The role of Mohinder was written to be a 55-year-old geneticist looking for super-powered humans. However, Ramamurthy's audition was so convincing that the main character part was rewritten for a younger geneticist following in his father's footsteps. The concept of the older geneticist was rewritten into Chandra.

== Character history ==

=== Genesis ===
After hearing news of his father's death in New York, Mohinder suspects that his father was murdered to silence the findings of his genetics research.

Mohinder travels to Brooklyn, where he rents his father's apartment. Although it is in disarray, much of the material is discovered and Mohinder begins to reorganize it. To makes ends meet during his lengthy stay, Mohinder takes a job as a taxi driver, eventually picking up a passenger named Peter Petrelli, who asks him about "being special." Although Mohinder is slow to realize what Peter means, he eventually talks to him about genetics and evolution. Afterward, Mohinder gets another passenger, Mr. Bennet. He begins to ask Mohinder personal questions, referencing personal details such as his teaching position in India. Startled, Mohinder abandons the cab and runs away.

In the second episode, Mohinder discovers that his father had compiled a program to find the "special people."

Mohinder finds a man in his father's apartment who claims he is an exterminator, but Mohinder quickly realizes that the man is planting an eavesdropping device. The man pulls a gun, and after a struggle that leads out into the apartment hallway, a girl picks up the gun asking, "If you're the exterminator, why do you have a gun holster?", prompting the man to quickly leave. The girl, Eden McCain, introduces herself as a friend of Mohinder's father and expresses enthusiasm about his theories on genetics.

Mohinder and Eden discover a portable hard drive in his father's pet's cage. The hard drive appears to have all the genetic research that his father had done on tracking those with special abilities.

Mohinder also learns that his father seems to have had a falling out with a man named Sylar. Chandra believes Sylar to be "Patient Zero." According to Eden, via a recorded telephone message, Chandra seems to want nothing to do with the strange man.

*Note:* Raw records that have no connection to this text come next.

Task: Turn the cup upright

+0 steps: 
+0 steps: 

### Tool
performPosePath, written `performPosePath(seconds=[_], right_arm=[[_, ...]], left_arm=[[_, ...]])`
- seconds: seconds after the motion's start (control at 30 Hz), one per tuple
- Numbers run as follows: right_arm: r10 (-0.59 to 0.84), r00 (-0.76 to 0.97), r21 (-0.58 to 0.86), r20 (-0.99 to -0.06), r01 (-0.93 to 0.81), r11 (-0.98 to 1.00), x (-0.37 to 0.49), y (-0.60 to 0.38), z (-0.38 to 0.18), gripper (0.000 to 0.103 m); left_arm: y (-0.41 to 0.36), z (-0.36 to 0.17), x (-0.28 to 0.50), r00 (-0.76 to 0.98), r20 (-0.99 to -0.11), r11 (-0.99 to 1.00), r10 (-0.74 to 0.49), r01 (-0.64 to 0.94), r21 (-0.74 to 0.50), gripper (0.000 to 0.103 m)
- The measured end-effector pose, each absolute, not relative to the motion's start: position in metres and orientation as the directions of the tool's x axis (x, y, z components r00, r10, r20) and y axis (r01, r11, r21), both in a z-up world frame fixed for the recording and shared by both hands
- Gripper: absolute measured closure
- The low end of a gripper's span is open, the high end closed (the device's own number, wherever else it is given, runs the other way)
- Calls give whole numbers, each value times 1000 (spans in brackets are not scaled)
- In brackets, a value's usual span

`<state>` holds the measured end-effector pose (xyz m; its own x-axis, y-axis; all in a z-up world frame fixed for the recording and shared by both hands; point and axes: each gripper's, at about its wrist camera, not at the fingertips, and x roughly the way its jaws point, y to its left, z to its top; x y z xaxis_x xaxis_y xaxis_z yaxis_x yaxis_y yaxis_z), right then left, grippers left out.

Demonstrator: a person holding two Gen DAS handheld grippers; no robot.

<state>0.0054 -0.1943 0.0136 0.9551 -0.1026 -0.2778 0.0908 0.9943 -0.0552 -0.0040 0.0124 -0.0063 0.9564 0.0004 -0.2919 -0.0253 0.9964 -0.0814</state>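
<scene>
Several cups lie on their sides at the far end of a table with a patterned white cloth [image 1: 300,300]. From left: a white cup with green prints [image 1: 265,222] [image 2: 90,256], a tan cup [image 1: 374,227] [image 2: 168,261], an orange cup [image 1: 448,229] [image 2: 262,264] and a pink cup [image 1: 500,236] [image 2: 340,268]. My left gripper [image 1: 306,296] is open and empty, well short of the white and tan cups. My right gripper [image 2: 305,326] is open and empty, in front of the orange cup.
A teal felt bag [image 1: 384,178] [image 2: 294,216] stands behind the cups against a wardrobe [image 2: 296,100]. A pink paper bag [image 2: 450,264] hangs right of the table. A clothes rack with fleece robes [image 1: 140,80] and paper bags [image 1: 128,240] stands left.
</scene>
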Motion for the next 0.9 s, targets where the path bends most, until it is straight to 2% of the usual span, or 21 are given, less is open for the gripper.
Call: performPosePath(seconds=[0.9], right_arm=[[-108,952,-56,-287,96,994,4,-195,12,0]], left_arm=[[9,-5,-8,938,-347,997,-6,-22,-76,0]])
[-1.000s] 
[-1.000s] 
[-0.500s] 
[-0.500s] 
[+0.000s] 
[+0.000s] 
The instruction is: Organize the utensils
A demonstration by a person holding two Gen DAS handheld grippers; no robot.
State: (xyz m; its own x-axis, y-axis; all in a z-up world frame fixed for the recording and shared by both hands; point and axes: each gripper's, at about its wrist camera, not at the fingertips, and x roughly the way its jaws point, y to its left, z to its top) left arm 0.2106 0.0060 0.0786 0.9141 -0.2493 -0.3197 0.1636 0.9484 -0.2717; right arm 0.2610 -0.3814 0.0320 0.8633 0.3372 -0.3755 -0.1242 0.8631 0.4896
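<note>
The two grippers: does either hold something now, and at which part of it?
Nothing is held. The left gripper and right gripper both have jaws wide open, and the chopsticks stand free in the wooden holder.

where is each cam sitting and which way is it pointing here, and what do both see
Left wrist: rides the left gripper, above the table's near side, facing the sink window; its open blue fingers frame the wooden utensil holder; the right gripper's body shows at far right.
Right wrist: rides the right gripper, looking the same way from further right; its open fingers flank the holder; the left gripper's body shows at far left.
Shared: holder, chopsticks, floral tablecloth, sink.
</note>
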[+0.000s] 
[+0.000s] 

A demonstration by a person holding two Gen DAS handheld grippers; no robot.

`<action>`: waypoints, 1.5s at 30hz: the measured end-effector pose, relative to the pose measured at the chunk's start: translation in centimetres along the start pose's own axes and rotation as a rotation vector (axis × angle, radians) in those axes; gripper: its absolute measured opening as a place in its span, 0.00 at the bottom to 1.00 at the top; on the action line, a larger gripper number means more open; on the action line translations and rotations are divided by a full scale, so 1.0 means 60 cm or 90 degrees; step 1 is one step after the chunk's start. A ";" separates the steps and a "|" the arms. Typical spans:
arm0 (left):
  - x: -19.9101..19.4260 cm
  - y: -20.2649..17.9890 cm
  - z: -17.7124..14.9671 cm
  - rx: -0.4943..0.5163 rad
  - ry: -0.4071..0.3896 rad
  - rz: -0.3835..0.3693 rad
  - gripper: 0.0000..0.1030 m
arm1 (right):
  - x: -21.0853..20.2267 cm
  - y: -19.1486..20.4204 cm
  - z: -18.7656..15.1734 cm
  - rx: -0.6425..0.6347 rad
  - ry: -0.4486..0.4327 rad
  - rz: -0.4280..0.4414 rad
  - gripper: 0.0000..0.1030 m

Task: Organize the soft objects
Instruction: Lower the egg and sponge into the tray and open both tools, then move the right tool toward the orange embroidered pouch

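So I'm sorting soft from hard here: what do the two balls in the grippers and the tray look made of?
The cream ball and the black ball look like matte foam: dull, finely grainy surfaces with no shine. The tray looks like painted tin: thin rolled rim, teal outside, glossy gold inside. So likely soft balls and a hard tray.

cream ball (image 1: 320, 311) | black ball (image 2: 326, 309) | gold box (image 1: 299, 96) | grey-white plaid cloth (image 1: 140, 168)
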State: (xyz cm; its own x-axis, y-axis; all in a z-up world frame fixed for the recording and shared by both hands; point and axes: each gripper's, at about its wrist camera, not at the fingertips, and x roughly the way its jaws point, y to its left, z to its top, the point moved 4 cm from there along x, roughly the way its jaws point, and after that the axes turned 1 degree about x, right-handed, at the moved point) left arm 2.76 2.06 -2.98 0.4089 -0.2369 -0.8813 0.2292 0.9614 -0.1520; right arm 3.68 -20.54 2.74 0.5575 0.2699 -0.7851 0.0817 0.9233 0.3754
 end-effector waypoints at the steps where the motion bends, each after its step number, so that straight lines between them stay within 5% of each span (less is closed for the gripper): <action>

Mohinder soon accidentally uncovers a small book hidden in a compartment. As he and Eden thumb through the leather notebook, they discover a list of names, apparently of people all across the globe that possess "abilities." The name "Sylar" pops up and they discover his New York address. They also find a key in the book.

They make their way to his apartment. They knock, but there's no answer. Mohinder produces the key from the book that doesn't fit. Unable to gain access, he pulls out a screwdriver and picks the lock. Both enter a very neat kitchen with a teacup resting on the table. Mohinder takes pictures.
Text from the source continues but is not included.